# Double boot



## mururoa (Apr 22, 2010)

Hello,

Recently I installed a FreeBSD 8.0 full zfs on a laptop but after installation finished I was unable to boot the existing Windows Vista partition. It started but stopped on an error stating that it cant find winload.exe and I was unable to repair that using the vista recovery console. So I ended with a full zfs FreeBSD and an unusable Windows Vista (but all data still present in the ntfs patition).

So my question is : is that possible to install FreeBSD 8.0 with zfs like stated there : http://wiki.freebsd.org/RootOnZFS/ZFSBootPartition/ without breaking Windows Boot and if yes what to avoid in order not to break Windows or do I HAVE to use an UFS boot partition (not a big deal) so I can leave the master boot record untouched and later install GAG to boot Windows or FreeBSD ?

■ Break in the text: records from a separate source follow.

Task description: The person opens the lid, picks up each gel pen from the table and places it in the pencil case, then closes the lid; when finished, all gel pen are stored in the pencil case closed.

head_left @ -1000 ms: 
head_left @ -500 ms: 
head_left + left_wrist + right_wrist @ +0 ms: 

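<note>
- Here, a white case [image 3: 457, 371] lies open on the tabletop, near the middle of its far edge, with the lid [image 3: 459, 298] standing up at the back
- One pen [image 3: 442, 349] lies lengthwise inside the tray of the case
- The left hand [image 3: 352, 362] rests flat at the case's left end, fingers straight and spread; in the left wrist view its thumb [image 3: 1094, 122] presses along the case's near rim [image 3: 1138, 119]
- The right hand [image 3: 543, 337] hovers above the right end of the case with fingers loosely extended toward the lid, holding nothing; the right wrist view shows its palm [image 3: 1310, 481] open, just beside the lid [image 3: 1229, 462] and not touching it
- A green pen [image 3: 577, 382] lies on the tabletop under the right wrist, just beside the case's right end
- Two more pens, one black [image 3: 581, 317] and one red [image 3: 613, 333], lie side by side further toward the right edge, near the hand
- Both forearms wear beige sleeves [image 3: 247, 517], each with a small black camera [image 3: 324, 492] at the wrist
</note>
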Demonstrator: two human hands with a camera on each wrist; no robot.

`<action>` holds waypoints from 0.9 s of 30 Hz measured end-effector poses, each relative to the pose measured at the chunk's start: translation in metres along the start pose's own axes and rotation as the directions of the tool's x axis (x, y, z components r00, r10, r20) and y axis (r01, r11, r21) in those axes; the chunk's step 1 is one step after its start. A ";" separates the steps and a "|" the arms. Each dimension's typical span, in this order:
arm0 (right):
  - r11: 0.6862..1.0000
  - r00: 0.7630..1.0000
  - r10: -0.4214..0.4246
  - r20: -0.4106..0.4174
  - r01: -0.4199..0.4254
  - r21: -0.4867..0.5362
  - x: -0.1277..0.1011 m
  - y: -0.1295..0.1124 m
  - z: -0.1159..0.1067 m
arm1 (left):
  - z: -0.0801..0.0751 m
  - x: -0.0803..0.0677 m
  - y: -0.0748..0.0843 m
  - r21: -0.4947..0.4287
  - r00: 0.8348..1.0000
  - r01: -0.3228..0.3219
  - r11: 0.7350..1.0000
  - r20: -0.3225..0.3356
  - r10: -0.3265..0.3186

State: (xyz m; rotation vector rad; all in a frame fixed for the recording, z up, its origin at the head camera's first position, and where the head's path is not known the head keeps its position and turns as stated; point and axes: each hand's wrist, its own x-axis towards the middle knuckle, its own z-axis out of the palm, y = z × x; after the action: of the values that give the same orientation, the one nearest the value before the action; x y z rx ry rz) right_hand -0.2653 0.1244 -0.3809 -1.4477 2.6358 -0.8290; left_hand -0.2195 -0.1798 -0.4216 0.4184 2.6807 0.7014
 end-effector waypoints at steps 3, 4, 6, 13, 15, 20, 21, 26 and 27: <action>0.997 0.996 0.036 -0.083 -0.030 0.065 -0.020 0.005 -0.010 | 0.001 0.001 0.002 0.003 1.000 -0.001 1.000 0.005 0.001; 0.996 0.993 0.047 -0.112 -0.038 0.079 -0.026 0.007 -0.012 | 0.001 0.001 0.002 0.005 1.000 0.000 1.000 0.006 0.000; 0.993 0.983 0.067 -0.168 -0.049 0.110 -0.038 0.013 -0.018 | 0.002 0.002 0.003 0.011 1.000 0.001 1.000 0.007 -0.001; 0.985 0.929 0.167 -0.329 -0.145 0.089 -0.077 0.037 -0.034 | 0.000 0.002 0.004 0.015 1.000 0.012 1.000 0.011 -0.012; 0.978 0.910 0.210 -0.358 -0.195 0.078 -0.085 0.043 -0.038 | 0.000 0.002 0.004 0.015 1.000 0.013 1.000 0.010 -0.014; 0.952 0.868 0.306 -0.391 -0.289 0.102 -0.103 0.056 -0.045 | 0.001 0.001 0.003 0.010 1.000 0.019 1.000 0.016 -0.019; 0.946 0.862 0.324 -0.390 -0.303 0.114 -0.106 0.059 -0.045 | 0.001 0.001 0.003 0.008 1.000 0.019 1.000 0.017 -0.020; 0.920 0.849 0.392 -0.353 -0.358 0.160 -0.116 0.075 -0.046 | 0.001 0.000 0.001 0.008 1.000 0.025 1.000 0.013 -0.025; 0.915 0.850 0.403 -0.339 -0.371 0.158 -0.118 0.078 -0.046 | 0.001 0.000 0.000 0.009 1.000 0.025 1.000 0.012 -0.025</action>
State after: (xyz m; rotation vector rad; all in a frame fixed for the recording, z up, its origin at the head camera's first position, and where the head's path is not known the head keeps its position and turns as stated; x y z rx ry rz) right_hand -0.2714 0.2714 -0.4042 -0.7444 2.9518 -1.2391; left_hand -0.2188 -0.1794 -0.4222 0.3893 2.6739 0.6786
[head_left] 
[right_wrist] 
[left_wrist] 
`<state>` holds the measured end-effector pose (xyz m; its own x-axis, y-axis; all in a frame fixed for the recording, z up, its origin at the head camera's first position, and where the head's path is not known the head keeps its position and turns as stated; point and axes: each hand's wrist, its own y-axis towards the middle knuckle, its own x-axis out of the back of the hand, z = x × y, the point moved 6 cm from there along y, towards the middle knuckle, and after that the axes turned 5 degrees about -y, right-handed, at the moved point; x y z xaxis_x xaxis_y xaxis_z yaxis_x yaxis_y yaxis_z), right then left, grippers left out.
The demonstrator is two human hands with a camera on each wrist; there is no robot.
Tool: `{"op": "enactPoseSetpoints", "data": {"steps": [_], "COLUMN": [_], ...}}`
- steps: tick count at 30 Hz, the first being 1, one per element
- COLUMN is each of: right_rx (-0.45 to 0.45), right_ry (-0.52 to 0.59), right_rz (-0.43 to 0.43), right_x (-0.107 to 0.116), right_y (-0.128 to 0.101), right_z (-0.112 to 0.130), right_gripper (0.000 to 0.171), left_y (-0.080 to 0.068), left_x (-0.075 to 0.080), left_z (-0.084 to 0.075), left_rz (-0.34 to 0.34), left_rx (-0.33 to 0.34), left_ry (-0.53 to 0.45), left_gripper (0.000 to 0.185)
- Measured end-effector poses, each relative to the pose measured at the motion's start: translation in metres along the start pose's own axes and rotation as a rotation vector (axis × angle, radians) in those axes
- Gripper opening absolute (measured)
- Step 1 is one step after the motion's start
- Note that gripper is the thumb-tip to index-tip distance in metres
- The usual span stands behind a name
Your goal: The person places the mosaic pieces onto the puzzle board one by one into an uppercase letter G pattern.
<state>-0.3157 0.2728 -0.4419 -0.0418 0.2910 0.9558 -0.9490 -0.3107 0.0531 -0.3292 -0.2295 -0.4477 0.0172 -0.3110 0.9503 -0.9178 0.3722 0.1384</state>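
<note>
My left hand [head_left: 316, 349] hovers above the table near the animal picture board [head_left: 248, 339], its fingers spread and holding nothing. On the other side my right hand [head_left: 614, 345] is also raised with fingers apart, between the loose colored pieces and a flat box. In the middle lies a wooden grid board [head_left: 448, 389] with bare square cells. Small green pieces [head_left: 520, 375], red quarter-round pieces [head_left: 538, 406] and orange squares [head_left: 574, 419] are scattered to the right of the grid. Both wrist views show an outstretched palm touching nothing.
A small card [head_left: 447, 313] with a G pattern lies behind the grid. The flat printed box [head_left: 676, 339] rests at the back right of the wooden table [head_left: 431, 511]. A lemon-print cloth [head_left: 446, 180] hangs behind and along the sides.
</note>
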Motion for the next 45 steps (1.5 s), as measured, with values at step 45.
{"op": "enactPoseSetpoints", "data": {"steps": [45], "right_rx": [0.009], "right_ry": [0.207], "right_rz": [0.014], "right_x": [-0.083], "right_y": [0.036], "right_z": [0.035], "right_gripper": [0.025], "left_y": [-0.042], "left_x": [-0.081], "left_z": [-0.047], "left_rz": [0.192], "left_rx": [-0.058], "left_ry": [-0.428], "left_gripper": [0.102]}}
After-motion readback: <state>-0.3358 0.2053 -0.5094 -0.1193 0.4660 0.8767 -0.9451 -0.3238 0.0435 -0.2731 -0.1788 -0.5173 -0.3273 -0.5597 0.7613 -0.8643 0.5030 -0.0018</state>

I guess the howto dont break a windows XP boot but, in my case, it broke a vista boot.


----------



## sossego (Apr 24, 2010)

Use a live CD to mount a machine with Vista installed on it. Locate and copy winload.exe to an external usbkey. Reemember the exact folder you found it in. Unmount and reboot, removing the CD. Mount the laptop with the live CD and mount the ntfs partition.  Attach the usbkey with the missing file. You must use ntfs3g and mount the partition as read-write  Place the missing file from the usb key into the proper directory.
Run a system check and reboot the computer. Install grub from /usr/ports/sysutils/grub. Create a file called menu.lst Edit menu.lst with the following parameters.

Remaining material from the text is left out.